There's no reason why it shouldn't work.

There's no such a thing really as fit to fly test, you just need a negative test result (PCR/Antigen) and you're fit to fly, and that you get from the day 2 test.

In UK the only tests that you can't use for travel is a free test provided by the NHS.

Just make sure that your test is taken on a day that you should be able to use it as pre departure test, as some countries require from UK a test taken up to 24 hours before departure.
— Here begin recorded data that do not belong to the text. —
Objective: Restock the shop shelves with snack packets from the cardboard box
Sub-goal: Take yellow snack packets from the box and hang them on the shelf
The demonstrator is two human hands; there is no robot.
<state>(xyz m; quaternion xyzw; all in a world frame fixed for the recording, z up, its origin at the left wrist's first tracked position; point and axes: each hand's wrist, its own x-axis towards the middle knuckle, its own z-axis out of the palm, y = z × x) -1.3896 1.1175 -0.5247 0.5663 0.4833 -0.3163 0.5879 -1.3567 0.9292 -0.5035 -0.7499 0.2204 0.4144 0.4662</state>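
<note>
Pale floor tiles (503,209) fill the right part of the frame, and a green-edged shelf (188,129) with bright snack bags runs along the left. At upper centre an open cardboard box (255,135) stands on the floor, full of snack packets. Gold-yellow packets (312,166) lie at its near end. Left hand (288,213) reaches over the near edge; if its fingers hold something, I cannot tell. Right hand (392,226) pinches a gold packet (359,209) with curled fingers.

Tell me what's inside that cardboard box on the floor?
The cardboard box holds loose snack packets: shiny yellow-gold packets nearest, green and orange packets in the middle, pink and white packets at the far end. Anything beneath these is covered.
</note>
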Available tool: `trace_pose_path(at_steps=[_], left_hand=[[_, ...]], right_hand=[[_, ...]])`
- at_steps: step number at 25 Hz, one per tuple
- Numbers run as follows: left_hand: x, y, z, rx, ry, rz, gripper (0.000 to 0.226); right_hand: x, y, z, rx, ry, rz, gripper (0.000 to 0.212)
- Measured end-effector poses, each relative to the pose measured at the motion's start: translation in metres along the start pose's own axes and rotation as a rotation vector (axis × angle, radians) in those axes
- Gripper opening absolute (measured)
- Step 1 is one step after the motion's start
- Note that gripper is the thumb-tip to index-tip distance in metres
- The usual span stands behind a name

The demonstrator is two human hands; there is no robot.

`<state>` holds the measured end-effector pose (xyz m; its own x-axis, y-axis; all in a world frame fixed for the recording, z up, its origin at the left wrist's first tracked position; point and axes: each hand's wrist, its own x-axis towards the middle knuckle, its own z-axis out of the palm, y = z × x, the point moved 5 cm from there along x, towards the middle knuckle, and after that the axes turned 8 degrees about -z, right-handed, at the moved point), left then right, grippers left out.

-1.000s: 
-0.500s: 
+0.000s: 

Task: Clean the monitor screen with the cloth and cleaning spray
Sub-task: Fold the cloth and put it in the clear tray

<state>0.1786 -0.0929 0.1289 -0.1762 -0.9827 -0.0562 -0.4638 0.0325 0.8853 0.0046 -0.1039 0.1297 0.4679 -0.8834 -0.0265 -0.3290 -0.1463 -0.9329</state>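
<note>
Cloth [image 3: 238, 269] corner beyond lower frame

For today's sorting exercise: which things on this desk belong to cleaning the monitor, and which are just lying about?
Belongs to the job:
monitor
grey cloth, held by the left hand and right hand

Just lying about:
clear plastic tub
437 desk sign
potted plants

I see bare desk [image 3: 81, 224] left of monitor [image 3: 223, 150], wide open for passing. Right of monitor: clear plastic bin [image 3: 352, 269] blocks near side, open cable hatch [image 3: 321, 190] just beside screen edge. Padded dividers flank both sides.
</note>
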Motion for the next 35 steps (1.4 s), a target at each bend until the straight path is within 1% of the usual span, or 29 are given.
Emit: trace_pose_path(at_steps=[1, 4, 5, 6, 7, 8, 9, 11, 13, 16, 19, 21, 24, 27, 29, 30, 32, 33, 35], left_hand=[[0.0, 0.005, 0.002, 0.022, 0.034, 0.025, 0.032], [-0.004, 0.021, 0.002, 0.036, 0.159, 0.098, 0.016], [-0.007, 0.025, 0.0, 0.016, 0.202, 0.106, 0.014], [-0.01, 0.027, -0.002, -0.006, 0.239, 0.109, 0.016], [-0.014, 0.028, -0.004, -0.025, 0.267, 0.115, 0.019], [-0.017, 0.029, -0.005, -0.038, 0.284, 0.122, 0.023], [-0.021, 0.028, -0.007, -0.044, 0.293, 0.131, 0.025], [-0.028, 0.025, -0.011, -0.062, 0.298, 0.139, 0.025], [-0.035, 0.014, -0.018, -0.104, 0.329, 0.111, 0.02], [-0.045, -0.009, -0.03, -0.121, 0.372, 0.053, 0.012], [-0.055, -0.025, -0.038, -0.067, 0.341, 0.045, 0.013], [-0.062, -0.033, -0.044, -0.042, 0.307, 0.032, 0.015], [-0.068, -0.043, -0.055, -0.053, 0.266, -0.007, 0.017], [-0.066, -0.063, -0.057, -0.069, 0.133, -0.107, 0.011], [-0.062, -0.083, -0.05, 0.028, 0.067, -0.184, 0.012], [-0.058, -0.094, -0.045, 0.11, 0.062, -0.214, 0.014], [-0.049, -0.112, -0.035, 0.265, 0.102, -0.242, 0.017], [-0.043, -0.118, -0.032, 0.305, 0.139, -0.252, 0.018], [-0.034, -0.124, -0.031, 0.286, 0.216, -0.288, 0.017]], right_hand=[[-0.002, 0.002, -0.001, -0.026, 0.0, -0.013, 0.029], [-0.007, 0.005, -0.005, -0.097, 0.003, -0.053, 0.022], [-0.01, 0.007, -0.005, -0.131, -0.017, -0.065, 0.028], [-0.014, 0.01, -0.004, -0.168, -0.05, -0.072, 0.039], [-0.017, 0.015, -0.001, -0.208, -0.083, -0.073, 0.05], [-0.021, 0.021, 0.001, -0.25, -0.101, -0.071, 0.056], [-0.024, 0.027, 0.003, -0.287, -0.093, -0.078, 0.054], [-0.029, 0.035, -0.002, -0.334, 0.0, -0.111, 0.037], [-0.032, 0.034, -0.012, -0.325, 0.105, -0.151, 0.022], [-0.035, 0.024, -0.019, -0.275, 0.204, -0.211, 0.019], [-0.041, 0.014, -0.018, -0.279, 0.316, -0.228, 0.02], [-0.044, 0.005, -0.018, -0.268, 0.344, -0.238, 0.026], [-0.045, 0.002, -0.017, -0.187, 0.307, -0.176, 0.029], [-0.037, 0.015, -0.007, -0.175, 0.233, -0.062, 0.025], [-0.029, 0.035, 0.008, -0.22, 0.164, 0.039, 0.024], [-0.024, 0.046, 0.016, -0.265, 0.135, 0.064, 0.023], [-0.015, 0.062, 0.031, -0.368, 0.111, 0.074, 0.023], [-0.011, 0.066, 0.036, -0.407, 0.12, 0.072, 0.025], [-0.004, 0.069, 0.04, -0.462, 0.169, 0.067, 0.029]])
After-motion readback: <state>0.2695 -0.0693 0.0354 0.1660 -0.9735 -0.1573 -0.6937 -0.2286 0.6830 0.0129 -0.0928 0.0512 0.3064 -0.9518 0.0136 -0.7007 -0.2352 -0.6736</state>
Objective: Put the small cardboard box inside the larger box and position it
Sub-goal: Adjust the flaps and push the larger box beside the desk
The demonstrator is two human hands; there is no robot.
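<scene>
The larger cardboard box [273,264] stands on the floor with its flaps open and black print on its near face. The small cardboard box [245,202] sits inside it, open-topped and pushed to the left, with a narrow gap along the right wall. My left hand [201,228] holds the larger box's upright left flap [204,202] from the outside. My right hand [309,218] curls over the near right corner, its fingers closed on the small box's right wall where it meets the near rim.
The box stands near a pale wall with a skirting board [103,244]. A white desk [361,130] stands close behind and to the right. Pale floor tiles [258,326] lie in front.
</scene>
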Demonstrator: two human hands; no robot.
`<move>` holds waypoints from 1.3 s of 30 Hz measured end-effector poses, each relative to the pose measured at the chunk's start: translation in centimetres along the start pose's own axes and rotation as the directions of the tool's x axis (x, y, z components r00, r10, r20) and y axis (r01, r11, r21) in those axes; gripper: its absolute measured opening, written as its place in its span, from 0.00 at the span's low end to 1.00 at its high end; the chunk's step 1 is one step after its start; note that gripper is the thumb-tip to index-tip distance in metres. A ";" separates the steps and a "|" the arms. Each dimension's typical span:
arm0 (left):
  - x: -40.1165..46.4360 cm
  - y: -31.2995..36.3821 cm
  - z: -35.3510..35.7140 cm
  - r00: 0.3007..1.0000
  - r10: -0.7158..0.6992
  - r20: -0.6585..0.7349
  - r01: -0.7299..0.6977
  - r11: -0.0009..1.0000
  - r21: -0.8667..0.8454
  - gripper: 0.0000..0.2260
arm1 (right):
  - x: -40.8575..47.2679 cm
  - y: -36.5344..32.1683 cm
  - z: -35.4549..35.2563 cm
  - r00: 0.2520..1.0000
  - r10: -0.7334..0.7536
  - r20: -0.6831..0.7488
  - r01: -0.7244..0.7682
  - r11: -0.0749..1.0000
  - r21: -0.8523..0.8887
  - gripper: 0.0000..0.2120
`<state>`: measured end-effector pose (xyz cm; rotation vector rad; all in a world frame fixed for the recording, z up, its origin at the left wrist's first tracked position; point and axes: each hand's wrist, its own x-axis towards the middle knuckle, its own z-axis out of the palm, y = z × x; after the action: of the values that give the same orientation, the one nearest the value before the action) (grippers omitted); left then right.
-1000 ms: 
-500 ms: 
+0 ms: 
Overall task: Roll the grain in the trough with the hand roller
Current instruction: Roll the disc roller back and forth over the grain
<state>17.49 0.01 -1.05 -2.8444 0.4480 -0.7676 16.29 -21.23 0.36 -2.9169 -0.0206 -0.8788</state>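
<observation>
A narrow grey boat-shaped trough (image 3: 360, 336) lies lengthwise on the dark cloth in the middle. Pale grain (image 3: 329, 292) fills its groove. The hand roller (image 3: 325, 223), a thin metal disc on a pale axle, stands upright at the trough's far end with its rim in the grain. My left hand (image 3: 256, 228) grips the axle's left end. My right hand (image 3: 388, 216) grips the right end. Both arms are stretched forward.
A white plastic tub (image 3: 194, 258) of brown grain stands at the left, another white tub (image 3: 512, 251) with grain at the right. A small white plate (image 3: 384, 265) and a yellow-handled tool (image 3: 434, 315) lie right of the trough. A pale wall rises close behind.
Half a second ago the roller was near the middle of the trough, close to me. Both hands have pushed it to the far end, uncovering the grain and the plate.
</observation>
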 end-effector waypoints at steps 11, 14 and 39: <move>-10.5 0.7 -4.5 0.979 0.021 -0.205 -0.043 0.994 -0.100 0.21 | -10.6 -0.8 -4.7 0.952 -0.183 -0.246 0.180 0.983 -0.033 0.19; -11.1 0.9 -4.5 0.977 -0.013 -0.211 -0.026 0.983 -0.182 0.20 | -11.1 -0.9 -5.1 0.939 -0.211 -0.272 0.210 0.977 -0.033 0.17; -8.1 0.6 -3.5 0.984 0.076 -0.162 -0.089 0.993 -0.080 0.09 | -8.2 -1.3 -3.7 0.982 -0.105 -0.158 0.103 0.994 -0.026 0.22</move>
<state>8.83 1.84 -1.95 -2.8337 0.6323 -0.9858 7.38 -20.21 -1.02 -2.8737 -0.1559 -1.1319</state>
See uk government foreign travel advice where you'll find information on all tests you'll need when you travel from the UK.

  • 1
    I'm not sure this answer is generally correct. The thing you get from a "fit to fly" test that the airline wants to see is the formal-looking, signed certificate identifying you, the test they did and the result that the testing company sends you, but for my Day 2 test the company just sent a brief email saying the result was negative and not much else. Conversely, what the airline wanted from the Day 2 test was the booking receipt number for the test reservation, which was not provided for the "fit to fly" test. One test would serve both purposes only if you got both bits of paperwork.
    – user38879
    Jan 4, 2022 at 22:06
  • Did it have the date? Name? Results? and evidence where the test was performed (for example lab name)? If you can answer yes to these question, than you're ready to fly at least to most destinations. If the airline asks for more just have handy the governments requirements as most airline workers don't necessarily know the rules.